PROBLEM DETAILS – Below are records; copy every line in them that holds the word "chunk".

Saved entries:
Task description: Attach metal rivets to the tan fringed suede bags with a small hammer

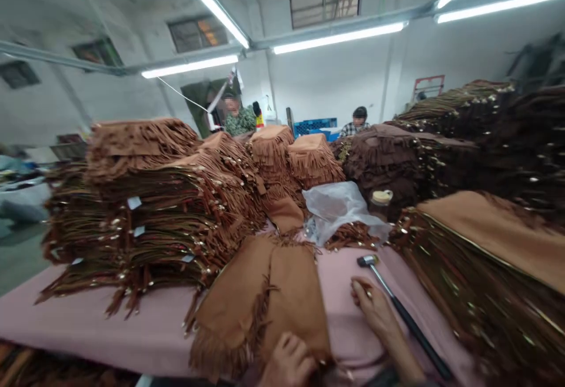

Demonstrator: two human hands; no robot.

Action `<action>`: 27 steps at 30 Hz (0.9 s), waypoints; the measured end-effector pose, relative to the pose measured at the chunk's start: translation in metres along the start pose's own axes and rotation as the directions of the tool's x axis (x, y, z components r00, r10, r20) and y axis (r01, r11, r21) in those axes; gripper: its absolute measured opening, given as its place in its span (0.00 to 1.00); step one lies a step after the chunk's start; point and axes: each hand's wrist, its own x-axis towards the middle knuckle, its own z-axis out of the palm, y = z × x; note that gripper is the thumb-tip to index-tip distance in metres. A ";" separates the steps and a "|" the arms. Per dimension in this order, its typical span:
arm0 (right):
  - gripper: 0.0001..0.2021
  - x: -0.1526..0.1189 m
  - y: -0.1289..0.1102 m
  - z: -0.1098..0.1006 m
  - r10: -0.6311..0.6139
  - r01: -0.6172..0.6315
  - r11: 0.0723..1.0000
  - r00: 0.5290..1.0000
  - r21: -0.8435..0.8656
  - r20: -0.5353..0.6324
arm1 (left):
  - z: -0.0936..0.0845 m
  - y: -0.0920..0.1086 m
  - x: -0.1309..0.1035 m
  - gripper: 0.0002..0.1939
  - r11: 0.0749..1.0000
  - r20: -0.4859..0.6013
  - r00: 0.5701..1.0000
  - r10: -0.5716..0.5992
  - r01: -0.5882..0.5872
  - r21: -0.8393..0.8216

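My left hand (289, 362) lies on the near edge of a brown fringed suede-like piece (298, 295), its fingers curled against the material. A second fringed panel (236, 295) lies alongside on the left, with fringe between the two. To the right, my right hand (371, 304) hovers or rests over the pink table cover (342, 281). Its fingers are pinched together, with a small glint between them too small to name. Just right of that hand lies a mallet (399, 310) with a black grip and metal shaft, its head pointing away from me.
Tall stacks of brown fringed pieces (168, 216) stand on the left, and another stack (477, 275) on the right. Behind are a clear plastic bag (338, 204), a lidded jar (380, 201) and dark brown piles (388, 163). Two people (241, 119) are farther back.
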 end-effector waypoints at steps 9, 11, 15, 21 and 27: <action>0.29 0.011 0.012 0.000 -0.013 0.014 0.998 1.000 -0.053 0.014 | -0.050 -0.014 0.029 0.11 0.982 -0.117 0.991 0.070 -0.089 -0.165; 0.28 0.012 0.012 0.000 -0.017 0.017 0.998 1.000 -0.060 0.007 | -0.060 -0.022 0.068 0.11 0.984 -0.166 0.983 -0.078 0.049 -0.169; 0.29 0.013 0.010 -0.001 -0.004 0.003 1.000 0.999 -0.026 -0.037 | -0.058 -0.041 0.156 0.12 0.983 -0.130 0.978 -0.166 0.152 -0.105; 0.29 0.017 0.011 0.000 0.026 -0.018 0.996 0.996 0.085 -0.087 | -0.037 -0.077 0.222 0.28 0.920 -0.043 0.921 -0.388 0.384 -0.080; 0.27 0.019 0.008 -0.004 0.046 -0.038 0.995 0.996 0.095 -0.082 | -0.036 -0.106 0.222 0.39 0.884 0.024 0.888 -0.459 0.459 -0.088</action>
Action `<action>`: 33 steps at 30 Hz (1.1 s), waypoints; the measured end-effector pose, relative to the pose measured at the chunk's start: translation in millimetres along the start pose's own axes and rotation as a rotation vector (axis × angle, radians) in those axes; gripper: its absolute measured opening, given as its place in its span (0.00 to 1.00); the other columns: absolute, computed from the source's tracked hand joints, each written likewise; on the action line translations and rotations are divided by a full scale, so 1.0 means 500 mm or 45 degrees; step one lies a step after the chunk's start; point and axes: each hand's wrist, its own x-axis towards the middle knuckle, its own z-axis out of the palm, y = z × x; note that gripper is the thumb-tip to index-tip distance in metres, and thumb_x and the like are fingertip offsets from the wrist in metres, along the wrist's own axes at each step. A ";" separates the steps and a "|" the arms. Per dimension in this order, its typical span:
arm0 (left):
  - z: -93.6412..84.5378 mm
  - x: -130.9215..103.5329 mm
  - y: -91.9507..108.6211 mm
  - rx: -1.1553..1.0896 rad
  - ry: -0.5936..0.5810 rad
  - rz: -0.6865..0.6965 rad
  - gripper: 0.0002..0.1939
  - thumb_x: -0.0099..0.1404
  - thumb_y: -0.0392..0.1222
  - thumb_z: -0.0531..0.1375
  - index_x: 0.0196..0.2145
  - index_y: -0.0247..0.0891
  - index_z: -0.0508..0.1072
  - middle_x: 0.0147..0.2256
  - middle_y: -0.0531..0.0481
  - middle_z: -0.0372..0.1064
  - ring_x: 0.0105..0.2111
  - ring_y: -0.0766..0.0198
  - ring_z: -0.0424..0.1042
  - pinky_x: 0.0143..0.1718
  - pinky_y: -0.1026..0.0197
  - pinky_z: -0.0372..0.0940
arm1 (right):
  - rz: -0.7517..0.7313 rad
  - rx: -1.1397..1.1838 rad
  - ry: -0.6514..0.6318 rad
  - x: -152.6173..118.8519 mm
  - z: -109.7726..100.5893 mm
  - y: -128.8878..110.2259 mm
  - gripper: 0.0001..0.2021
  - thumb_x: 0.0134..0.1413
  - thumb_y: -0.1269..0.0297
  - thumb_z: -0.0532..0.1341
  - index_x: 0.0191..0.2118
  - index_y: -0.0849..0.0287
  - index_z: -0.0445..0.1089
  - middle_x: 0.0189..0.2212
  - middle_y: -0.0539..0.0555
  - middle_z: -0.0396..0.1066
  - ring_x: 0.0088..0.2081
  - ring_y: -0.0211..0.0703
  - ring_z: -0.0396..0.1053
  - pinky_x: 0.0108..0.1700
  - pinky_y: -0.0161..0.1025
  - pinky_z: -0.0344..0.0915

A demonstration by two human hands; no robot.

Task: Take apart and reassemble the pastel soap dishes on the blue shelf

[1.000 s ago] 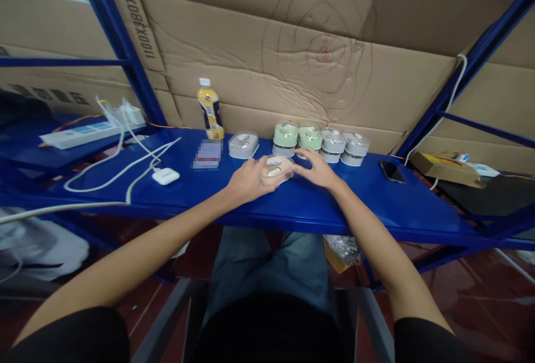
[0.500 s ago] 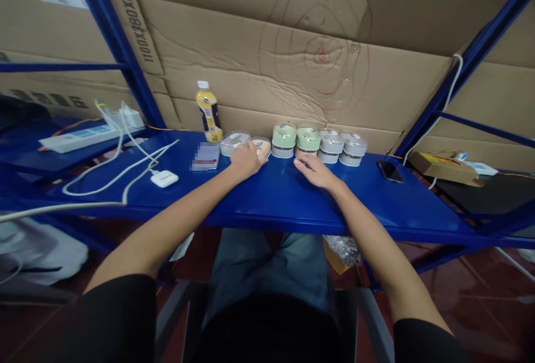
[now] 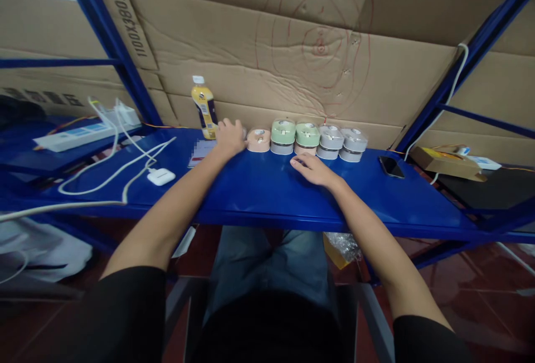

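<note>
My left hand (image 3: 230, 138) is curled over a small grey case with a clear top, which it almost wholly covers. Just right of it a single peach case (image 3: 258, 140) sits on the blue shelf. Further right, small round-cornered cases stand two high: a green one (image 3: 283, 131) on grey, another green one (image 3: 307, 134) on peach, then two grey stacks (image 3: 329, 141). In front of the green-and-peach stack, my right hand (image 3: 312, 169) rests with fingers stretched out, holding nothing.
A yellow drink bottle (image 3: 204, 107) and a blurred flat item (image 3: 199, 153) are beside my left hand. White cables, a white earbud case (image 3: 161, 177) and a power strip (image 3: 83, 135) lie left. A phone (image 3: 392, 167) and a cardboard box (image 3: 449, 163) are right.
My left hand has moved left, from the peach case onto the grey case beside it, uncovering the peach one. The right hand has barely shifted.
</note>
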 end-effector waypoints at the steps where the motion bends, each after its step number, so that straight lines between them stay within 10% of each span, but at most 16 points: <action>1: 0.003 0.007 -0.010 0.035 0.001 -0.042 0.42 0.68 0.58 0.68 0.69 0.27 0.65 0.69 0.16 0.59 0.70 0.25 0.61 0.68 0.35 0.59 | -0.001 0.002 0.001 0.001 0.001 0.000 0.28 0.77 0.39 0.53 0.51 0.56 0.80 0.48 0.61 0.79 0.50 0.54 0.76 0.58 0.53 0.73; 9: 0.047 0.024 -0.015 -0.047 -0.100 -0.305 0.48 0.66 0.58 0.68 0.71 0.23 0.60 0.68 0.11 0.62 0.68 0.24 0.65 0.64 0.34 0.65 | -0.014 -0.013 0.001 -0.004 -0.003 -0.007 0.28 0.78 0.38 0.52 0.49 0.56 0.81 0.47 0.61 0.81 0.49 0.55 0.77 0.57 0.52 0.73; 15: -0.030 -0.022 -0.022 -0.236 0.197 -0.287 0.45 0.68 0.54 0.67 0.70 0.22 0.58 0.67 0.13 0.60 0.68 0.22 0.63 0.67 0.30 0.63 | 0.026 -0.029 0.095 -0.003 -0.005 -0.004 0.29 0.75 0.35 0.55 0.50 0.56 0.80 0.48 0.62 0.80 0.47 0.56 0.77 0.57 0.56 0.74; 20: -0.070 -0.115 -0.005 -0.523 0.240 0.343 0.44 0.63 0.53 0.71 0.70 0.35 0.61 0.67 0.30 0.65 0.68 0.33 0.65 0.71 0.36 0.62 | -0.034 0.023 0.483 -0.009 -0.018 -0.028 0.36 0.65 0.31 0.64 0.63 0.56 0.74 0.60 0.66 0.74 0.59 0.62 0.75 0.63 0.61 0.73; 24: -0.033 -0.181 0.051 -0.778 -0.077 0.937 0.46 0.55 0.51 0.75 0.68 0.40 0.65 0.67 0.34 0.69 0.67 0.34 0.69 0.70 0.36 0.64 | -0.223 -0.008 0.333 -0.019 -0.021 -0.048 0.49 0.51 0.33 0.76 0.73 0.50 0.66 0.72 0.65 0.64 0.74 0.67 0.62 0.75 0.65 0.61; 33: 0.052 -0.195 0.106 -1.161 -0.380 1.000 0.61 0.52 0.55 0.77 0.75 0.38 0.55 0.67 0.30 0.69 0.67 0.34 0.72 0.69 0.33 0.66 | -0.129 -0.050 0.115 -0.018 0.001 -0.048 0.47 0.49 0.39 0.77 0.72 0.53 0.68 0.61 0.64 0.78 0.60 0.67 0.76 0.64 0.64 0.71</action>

PROBLEM SOLUTION –
Action `<action>`: 27 steps at 30 Hz (0.9 s), waypoints; the measured end-effector pose, relative to the pose measured at the chunk's start: translation in metres along the start pose's own axes and rotation as the directions of the tool's x axis (x, y, z components r00, r10, r20) and y axis (r01, r11, r21) in those axes; gripper: its absolute measured opening, given as its place in its span (0.00 to 1.00); step one lies a step after the chunk's start; point and axes: each hand's wrist, its own x-axis towards the middle knuckle, its own z-axis out of the palm, y = z × x; note that gripper is the thumb-tip to index-tip distance in metres. A ";" separates the steps and a "|" the arms. Per dimension in this order, its typical span:
Action `<action>`: 33 steps at 30 Hz (1.1 s), waypoints; the measured end-effector pose, relative to the pose measured at the chunk's start: translation in millimetres along the start pose's own axes and rotation as a rotation vector (axis × angle, radians) in those axes; gripper: its absolute measured opening, given as its place in its span (0.00 to 1.00); the other columns: absolute, computed from the source's tracked hand joints, each written likewise; on the action line translations and rotations are divided by a full scale, so 1.0 means 500 mm or 45 degrees; step one lies a step after the chunk's start; point and axes: each hand's wrist, its own x-axis towards the middle knuckle, its own z-axis out of the palm, y = z × x; note that gripper is the thumb-tip to index-tip distance in metres, and thumb_x and the like are fingertip offsets from the wrist in metres, along the wrist's own axes at each step. A ";" separates the steps and a "|" the arms. Per dimension in this order, its typical span:

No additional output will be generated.